Exercise goal »
The lines to copy are those with "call" in them. Pull each one from the entries below.

Provided records »
-------------------------
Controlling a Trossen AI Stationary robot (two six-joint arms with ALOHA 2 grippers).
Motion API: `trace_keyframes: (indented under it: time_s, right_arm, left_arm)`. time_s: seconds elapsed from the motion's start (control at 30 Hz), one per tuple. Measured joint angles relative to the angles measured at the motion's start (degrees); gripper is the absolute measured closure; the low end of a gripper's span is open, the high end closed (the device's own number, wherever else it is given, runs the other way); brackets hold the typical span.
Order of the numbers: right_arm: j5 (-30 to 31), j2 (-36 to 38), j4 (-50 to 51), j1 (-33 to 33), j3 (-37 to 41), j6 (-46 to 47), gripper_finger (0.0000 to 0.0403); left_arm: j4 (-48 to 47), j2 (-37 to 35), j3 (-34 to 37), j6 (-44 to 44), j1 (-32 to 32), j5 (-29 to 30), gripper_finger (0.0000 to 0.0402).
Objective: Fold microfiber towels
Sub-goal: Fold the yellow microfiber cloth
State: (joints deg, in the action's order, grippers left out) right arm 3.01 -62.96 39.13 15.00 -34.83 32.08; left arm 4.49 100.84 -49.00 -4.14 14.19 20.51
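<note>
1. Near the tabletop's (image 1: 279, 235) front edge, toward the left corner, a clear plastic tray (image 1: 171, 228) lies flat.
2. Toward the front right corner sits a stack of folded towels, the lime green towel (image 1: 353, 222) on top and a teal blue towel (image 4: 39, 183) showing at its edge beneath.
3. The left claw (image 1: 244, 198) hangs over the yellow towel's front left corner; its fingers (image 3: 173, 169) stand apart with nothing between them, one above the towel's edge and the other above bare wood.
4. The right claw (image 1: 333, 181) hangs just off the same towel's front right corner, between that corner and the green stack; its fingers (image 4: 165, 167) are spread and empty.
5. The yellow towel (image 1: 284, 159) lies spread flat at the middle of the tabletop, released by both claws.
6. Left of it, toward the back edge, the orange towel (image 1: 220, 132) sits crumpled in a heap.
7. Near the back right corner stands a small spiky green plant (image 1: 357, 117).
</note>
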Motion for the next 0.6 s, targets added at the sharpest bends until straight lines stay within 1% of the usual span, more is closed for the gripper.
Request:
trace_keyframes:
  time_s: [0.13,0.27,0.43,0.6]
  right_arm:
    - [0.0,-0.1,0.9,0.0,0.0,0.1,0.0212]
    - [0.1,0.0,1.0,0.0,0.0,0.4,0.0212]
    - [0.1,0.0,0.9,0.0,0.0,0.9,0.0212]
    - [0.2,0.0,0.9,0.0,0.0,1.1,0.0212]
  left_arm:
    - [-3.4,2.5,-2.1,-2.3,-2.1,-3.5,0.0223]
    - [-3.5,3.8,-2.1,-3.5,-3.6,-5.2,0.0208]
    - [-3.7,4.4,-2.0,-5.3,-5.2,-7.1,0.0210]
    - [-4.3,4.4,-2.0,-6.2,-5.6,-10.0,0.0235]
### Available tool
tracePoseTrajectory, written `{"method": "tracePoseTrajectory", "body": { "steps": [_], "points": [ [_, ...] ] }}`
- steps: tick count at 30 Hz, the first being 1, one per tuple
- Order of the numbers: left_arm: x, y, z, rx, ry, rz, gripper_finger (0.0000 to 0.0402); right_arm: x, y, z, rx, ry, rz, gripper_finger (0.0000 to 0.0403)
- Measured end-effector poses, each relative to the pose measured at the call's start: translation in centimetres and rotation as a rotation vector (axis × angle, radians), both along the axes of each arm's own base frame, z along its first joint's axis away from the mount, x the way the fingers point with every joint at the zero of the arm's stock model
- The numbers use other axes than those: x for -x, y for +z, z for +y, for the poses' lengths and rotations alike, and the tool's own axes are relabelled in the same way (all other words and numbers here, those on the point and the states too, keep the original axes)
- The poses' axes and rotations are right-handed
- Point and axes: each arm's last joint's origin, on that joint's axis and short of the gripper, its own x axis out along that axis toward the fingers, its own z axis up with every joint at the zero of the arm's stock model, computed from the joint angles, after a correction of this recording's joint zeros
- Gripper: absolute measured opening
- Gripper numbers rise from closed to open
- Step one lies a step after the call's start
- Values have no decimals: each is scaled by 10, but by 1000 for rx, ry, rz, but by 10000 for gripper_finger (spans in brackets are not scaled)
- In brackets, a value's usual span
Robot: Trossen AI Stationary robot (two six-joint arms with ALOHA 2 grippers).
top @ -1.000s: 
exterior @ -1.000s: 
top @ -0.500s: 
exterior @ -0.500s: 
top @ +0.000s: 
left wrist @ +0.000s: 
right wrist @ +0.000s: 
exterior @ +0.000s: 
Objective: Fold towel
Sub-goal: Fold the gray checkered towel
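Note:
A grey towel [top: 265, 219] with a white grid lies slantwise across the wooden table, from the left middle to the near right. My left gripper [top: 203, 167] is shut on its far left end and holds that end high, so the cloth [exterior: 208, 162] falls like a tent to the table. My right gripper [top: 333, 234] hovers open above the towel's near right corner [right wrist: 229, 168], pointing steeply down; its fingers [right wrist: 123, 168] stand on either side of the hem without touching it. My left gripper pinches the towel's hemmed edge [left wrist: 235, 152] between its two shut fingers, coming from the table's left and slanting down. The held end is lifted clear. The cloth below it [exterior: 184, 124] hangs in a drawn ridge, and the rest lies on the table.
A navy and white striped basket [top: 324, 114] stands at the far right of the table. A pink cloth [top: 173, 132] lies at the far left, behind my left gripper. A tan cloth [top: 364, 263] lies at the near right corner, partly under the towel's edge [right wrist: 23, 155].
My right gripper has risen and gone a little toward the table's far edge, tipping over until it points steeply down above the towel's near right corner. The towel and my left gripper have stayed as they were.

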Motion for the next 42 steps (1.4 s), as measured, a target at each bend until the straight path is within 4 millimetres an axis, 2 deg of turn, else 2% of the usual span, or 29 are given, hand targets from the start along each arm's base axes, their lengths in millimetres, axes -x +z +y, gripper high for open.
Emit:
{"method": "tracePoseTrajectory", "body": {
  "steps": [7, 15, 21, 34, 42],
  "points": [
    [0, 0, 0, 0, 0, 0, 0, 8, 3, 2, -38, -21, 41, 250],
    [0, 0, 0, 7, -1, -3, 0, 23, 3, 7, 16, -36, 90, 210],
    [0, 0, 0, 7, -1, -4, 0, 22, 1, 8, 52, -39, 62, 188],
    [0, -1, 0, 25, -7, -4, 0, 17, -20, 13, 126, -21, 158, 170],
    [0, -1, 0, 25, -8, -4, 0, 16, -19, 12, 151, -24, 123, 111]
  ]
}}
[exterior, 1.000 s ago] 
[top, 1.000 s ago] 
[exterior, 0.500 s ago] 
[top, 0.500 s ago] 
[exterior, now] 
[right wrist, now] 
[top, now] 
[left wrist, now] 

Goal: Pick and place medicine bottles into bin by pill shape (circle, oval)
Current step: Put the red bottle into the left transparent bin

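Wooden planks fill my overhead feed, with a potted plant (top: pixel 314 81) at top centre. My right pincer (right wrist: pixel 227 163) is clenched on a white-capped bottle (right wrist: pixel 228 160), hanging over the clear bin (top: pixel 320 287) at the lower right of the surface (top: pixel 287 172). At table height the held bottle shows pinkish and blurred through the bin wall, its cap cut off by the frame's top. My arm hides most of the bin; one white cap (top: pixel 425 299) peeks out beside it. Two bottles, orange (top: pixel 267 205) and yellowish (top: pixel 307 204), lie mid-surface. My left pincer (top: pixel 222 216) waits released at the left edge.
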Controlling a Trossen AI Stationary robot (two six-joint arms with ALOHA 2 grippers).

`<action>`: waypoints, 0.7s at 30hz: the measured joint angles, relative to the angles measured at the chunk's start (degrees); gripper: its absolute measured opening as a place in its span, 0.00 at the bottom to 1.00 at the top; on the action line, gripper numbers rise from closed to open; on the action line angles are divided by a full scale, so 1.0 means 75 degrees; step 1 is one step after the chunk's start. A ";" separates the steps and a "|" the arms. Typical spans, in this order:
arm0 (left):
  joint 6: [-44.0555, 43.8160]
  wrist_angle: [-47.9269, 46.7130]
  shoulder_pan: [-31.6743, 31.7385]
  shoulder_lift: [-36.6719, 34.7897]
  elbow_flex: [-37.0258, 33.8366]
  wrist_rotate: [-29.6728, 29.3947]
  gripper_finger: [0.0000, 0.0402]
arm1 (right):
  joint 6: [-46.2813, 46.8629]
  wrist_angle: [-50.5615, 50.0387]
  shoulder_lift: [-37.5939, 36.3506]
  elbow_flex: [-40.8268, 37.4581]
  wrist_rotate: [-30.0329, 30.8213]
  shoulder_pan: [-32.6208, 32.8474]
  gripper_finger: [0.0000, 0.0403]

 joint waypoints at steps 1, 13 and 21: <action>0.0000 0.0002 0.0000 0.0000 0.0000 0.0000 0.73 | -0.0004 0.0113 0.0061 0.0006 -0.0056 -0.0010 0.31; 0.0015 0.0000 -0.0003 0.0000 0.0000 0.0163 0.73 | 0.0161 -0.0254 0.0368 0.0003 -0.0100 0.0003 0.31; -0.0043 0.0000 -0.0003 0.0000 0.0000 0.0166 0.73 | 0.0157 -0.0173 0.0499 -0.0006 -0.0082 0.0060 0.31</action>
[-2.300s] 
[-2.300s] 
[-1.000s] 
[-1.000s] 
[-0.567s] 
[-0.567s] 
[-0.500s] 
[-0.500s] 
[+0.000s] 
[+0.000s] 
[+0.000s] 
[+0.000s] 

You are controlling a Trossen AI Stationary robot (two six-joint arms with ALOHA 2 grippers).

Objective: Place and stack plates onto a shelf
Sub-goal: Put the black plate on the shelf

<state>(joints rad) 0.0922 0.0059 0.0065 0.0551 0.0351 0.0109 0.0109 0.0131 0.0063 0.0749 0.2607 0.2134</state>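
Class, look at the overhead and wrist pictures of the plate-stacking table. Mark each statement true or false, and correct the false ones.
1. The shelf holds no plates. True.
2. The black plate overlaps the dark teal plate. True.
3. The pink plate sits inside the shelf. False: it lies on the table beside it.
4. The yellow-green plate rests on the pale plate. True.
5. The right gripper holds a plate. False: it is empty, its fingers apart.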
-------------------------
Response below »
- Measured end-effector poses, each relative to the pose measured at the call's start: translation in centimetres and rotation as a rotation vector (axis × angle, radians), both along the axes of each arm's own base frame, z along its first joint's axis away from the mount, x the way the fingers point with every joint at the zero of the arm's stock model
- Step one lies a step after the call's start

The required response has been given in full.